> **EXERCISE REQUIREMENTS**
An exact copy of the listing is what is needed here; write it out in full.
────────────────────────────────────────
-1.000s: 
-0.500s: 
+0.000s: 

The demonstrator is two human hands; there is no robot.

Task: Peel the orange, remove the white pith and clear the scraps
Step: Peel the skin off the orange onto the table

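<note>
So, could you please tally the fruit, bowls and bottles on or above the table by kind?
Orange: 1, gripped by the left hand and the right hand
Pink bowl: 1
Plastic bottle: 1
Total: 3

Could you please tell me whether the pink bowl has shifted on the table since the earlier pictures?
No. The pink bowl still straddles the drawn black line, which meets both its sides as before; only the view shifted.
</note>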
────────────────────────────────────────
> **EXERCISE RESPONSE**
-1.000s: 
-0.500s: 
+0.000s: 

The demonstrator is two human hands; there is no robot.

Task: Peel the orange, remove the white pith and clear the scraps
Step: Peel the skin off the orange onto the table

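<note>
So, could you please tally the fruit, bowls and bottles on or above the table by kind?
Orange: 1, gripped by the left hand and the right hand
Pink bowl: 1
Plastic bottle: 1
Total: 3

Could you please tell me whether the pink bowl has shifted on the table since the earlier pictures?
No. The pink bowl still straddles the drawn black line, which meets both its sides as before; only the view shifted.
</note>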

That completes the response to the exercise.